BPCE acte la disparition du Crédit Foncier
L’avenir du Crédit Foncier est scellé. Après quelque 170 années d’existence, la banque spécialiste du crédit immobilier de BPCE va disparaître et ses compétences intégrées au sein des autres entités du groupe. Après avoir été validé par le conseil de surveillance, puis hier par le conseil d’administration, le projet a été présenté aux organisations syndicales représentatives et donnera lieu à une procédure d’information-consultation des instances représentatives du personnel. BPCE s’est engagé à retrouver un poste à l’ensemble des salariés concernés par la réorganisation, que ce soit au sein des réseaux Banques Populaires et Caisses d’Epargne, de Natixis, de Banque Palatine ou de la maison mère BPCE SA. En parallèle, un plan de départs volontaires sera lancé.
Initiées il y a plus d’un an, les réflexions sur l’avenir du Crédit Foncier avaient donné lieu à cinq scénarios, allant du statu quo à la transformation en banque généraliste en passant par une cession partielle ou totale. Dans un environnement rendu compliqué par le niveau des taux, qui n’a séduit aucun repreneur, c’est le schéma le moins coûteux socialement qui s’est imposé. D’autant que BPCE, qui n’était pas disponible pour réagir officiellement, a loué dans un communiqué «l’apport des compétences et des nombreux talents du Crédit Foncier».
Chute de la production de 50% depuis 2006
«Ce projet d’intégration est issu du constat que le modèle d’établissement spécialisé sur le seul segment du financement immobilier n’est plus adapté ni compétitif, principalement en raison d’une absence de bancarisation des clients et d’un refinancement exclusif sur les marchés financiers», explique ainsi BPCE. Le produit net bancaire du groupe, supérieur à 900 millions d’euros sur la période 2006-2011, a violemment décroché en 2012 et 2013 pour atteindre l’an dernier 555 millions après un rebond avorté en 2014 et 2015. Dans le même temps, les effectifs ont régulièrement fondu, passant de plus de 4.000 à 2.400 équivalents temps pleins entre 2006 et 2017.

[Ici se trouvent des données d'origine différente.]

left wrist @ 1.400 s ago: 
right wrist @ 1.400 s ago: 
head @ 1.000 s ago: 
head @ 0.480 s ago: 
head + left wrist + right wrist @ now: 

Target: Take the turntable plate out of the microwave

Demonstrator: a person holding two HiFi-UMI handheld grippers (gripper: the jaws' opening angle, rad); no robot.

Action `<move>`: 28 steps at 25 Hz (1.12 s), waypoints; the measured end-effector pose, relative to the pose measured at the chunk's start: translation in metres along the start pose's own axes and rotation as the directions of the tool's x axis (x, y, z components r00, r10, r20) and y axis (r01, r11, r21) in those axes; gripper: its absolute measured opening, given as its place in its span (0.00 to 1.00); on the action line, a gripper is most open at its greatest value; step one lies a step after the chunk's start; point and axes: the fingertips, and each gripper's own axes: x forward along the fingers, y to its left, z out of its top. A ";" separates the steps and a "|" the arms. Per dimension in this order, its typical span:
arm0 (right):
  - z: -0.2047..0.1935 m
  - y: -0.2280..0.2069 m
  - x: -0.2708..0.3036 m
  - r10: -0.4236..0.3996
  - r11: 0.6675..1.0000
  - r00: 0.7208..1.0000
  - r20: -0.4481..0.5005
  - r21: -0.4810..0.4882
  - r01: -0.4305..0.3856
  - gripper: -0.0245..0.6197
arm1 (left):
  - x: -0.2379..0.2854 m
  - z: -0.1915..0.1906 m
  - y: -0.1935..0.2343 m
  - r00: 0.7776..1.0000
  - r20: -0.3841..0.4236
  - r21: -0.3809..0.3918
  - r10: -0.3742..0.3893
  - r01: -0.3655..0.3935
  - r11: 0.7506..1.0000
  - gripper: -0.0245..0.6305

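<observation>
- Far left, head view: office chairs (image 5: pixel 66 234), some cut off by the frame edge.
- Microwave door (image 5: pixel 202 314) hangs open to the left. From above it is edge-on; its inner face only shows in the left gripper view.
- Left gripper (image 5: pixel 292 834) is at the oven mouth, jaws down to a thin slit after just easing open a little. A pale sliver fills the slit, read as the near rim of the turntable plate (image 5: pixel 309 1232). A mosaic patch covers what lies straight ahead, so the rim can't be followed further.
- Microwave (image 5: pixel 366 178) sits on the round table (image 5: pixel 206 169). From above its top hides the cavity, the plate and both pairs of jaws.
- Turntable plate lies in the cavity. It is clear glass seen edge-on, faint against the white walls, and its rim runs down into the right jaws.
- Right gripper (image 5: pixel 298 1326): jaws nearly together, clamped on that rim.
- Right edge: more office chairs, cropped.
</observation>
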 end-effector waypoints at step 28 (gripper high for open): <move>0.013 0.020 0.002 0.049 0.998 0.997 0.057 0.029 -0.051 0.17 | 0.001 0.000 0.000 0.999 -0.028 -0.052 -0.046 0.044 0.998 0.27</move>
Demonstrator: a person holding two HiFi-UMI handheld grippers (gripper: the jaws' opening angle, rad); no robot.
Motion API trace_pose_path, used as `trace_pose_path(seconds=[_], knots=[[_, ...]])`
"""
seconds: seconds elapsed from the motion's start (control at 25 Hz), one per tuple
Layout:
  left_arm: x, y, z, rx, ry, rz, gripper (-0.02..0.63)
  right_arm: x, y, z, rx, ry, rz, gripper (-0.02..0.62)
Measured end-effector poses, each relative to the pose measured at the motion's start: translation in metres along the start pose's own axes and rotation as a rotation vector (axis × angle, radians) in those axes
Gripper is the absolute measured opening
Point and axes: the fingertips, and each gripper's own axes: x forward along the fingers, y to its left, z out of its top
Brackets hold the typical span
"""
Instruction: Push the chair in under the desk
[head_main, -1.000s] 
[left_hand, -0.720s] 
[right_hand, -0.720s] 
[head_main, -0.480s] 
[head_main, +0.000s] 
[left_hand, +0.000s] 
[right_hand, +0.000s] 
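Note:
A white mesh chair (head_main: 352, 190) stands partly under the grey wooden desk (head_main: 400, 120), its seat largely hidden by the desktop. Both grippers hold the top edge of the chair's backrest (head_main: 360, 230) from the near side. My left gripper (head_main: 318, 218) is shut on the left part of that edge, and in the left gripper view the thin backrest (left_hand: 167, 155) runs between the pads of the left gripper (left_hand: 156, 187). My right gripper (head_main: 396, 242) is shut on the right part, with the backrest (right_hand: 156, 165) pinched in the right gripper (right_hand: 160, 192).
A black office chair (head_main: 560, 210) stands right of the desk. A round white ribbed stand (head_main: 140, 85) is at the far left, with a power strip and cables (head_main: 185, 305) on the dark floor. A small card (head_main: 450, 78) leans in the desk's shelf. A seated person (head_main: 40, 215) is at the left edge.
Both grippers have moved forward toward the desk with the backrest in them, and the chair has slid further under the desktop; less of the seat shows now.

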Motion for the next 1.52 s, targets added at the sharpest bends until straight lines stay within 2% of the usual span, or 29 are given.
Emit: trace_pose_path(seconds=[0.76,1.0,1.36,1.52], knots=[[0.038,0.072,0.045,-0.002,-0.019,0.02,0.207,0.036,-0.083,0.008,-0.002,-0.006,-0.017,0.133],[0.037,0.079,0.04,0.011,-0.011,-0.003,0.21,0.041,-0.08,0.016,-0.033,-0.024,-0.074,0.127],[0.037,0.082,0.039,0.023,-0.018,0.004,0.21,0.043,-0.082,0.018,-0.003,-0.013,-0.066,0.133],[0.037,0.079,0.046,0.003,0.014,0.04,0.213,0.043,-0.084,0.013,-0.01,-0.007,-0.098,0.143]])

Parallèlement à la fonte des effectifs, le Crédit Foncier avait tenté de remonter la pente à partir de 2011 en se recentrant sur son activité cœur dans l’Hexagone, au détriment de ses activités internationales, qui bénéficiaient pourtant d’un coefficient d’exploitation de l’ordre de 20%. Malgré la bonne tenue de la production auprès des particuliers, soutenue par les positions historiques du groupe sur le prêt à taux zéro et le prêt à l’accession sociale, la réduction de la production totale a été accentuée depuis 2015 par la baisse des financements d’opérateurs publics français. Au total, la production a chuté de plus de 50% depuis 2006, à 11,8 milliards d’euros en 2017.

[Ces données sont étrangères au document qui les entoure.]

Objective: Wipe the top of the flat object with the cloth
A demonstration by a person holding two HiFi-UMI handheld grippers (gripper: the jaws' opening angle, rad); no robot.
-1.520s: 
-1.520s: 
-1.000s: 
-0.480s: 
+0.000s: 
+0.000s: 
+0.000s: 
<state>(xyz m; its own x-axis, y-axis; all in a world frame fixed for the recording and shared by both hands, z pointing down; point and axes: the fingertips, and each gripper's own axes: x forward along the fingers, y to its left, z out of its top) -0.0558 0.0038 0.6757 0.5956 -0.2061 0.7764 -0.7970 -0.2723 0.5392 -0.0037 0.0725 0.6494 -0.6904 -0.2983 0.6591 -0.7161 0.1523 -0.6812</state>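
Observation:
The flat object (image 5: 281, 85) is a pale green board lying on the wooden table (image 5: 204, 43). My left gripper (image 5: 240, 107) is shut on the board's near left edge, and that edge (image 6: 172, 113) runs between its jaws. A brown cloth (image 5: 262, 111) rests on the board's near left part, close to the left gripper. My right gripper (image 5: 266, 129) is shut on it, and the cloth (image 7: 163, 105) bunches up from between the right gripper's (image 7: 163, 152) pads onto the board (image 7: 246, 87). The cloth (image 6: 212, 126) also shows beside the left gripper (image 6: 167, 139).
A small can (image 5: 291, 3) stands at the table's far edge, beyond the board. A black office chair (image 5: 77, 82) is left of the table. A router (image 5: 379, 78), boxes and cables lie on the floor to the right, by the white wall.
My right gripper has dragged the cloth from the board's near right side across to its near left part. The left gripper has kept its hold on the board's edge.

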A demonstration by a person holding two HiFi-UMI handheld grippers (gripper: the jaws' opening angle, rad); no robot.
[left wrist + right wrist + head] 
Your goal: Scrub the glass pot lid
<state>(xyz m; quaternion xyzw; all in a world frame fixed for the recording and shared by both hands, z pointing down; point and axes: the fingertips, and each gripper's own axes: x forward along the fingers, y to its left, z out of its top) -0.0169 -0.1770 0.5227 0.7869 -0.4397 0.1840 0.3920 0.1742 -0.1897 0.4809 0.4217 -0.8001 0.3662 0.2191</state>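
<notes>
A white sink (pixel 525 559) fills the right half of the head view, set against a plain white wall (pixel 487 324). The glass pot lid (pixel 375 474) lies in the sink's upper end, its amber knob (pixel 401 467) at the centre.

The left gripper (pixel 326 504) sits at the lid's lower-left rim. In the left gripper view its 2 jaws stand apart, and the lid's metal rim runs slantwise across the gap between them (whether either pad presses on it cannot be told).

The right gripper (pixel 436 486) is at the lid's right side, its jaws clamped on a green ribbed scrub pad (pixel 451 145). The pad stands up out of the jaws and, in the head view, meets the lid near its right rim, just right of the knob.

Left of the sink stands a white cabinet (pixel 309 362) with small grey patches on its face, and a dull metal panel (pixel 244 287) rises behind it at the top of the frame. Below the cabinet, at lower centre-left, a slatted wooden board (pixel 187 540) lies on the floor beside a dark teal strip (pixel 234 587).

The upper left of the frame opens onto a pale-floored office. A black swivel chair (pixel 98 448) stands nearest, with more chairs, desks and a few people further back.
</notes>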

Cette baisse de la production a conduit à un net tassement des encours, qui ont décru depuis 2010 de 118 milliards d’euros à moins de 86 milliards en 2017. Une volumétrie qui, combinée à la baisse des taux, a tiré inexorablement les résultats vers le bas. Le résultat net part du groupe est ainsi passé de 350 millions d’euros en 2006 à seulement 33 millions l’an dernier.

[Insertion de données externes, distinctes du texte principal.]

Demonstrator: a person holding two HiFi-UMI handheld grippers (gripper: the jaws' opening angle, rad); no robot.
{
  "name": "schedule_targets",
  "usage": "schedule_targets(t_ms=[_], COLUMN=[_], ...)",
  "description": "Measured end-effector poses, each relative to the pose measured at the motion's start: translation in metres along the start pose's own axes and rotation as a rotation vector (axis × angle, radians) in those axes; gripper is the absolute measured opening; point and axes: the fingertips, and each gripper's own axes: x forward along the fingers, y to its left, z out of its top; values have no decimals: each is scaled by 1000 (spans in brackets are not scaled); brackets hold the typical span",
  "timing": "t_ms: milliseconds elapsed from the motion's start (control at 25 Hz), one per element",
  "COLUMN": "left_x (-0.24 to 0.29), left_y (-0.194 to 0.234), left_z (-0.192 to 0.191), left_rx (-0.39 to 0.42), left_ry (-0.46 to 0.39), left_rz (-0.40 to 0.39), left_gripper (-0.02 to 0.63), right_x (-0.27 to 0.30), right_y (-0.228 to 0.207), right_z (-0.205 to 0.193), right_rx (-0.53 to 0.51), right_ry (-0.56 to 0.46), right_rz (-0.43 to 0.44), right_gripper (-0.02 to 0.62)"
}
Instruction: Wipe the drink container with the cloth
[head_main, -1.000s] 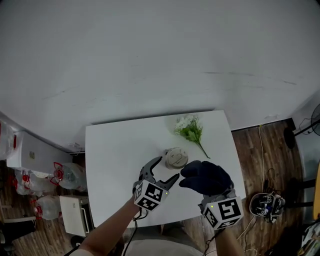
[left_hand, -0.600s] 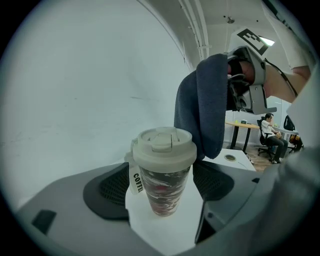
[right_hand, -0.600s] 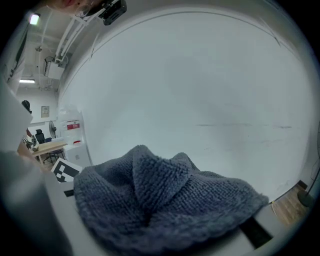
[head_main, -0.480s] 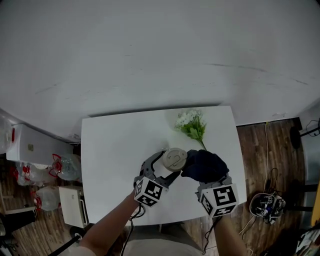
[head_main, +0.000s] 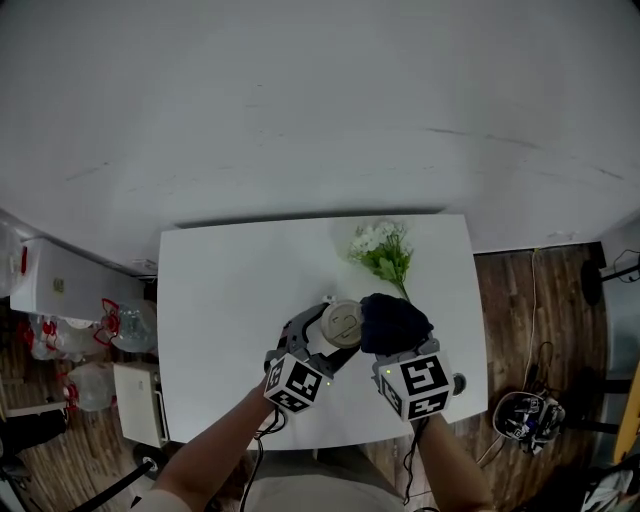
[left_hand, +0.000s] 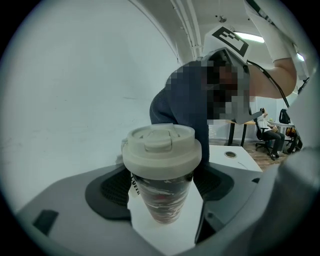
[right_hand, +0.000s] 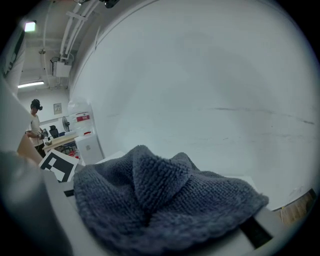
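The fingers of the left gripper are closed on the drink container, one dark ribbed pad on each side of its patterned body, below the pale lid. In the left gripper view the container stands upright in the middle of the gap, its base low over the white surface. In the head view its round lid shows between the two grey fingers, towards the near right part of the surface.

The right gripper has its fingers shut on the cloth. This dark blue, knitted-looking fabric is bunched into thick folds that spill over the fingers and hide their tips in the right gripper view. From above, the cloth is a dark mound directly to the right of the container, its edge meeting the rim of the lid. Whether it presses on the side of the container cannot be told. In the left gripper view the same dark fabric hangs close behind the container, under the marker cube of the right gripper.

Both grippers sit side by side at the near edge of the surface, with the person's forearms reaching in from below. Farther back on the surface, apart from the container and the cloth, lies a sprig of white flowers with green leaves. A plain pale wall rises behind the surface, and wooden floor shows to the right.
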Motion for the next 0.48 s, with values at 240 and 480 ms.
schedule_targets(t_ms=[240, 480], left_x=[0, 0], left_y=[1, 4], left_z=[0, -2], left_rx=[-2, -27], left_ry=[6, 21], left_rz=[-4, 8], left_gripper=[390, 390], right_x=[24, 35], right_y=[19, 32], right_z=[-1, 4], right_rx=[-78, -176], right_ry=[34, 51], right_rz=[-5, 5], right_gripper=[41, 40])
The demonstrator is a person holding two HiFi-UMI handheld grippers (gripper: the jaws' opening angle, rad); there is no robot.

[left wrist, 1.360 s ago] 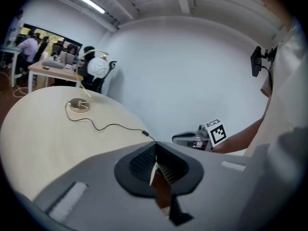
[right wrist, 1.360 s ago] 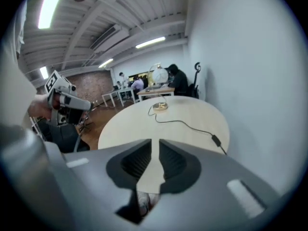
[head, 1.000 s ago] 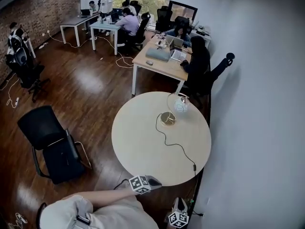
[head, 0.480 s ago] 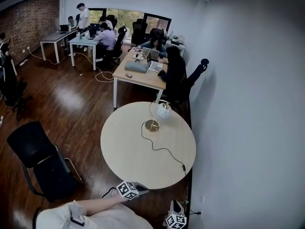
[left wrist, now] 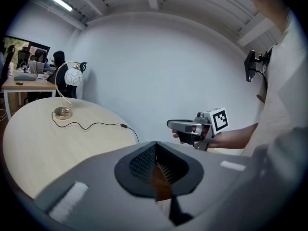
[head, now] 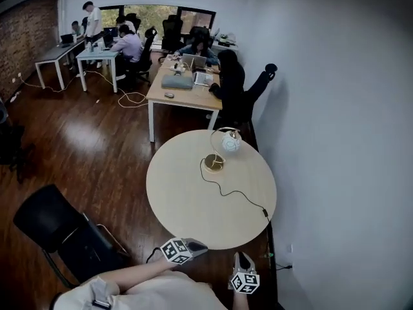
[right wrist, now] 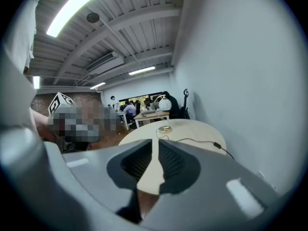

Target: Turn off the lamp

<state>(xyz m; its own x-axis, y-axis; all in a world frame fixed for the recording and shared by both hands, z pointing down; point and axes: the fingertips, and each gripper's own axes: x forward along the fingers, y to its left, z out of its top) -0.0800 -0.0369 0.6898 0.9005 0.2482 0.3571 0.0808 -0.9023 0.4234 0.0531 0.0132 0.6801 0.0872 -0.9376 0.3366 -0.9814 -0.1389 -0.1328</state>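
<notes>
Left gripper (head: 202, 245) is sitting shut and empty, right gripper (head: 240, 257) a slit apart and empty, both hanging off the near rim of the table (head: 174, 199).
Lamp (head: 223, 148) is standing at the far side, its cord (head: 226, 190) trailing to what looks like an inline switch (head: 264, 210) right by the right rim. Probably pressing that straight down with the right gripper, so it isn't sliding off. Wall is crowding the right; the left is lying open, chair (head: 58, 231) well apart.
</notes>
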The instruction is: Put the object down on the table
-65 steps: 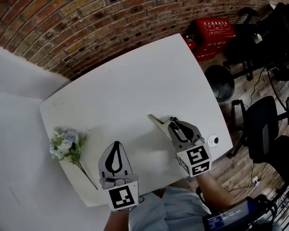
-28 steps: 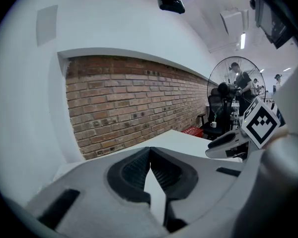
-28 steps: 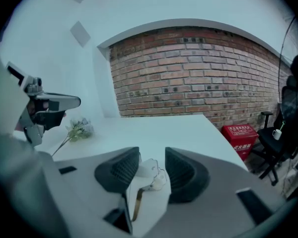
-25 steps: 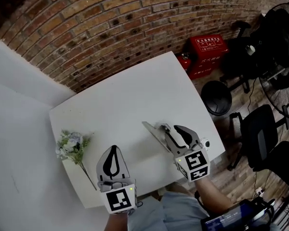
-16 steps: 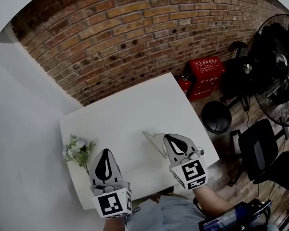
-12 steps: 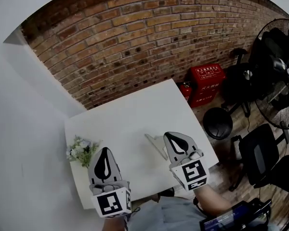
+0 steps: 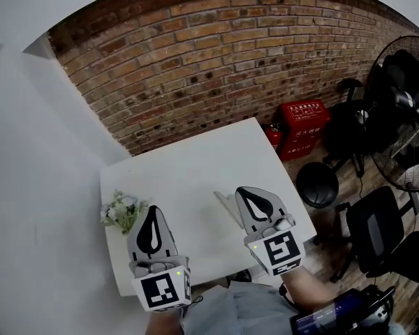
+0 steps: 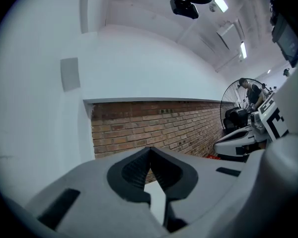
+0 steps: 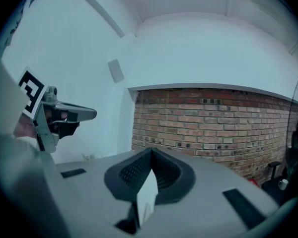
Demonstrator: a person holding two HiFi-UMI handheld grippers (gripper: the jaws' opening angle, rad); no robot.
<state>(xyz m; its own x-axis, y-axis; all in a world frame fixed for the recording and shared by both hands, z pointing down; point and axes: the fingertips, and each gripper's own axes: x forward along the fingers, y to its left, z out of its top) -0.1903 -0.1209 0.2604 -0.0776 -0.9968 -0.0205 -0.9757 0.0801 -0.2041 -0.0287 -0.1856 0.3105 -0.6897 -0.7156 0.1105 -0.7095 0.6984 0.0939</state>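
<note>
Left gripper [image 7: 153, 216] and right gripper [image 7: 246, 194] closed, empty. Card [image 7: 225, 202] on desk [image 7: 188, 162], 9 o'clock of right gripper. Probably light, thin: pinch an edge.

Table [image 7: 188, 176]: white top, smooth, matt.
Brick wall [image 7: 216, 47], twelve o'clock: rough reddish brick, pale mortar.
Left gripper [image 7: 154, 213], right gripper [image 7: 246, 194]: grey matt plastic shells; black ribbed pads [image 8: 136, 170].
Flowers [image 7: 122, 211], nine o'clock: matt.
</note>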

Bancarisation des nouveaux clients
Pour redresser la barre, BPCE entend notamment associer l’activité future de financement des particuliers intégrée au sein des Banques Populaires et des Caisses d’Epargne avec une « bancarisation des nouveaux clients ». Cela pourrait passer, selon les réseaux, par davantage de propositions commerciales sur l’ouverture de comptes courants assortis de cartes et sur l’épargne. Une manière de générer des commissions dont le Crédit Foncier était dépourvu.
Les activités de financement « corporate » seront redéployées au sein des réseaux pour le logement social, et au sein de Natixis pour le financement de projets et infrastructures, afin de générer des synergies. L’ancienne filiale du Crédit Foncier dédiée au financement des promoteurs, Socfim, ainsi que celle dédiée aux services immobiliers (conseil à la commercialisation, expertise, audit), Crédit Foncier Immobilier, deviendront des filiales directes de BPCE SA, afin de travailler pour l’ensemble du groupe. D’autres compétences du Crédit Foncier (animation de partenariats immobiliers, souscription de crédits, gestion du suivi) seront également mises au service du groupe.
En parallèle de la mise en œuvre de cette refonte, le Crédit Foncier subsistera au travers de deux missions. Outre la gestion en extinction de l’encours existant, la filiale œuvra au refinancement du groupe BPCE via la Compagnie de Financement Foncier (CFF), qui sera repositionnée sur le refinancement d’actifs du secteur public. L’an dernier, CFF a émis 6,1 milliards d’euros d’obligations, dont 4 benchmarks de maturités comprises entre 6 et 15 ans auprès d’institutionnels.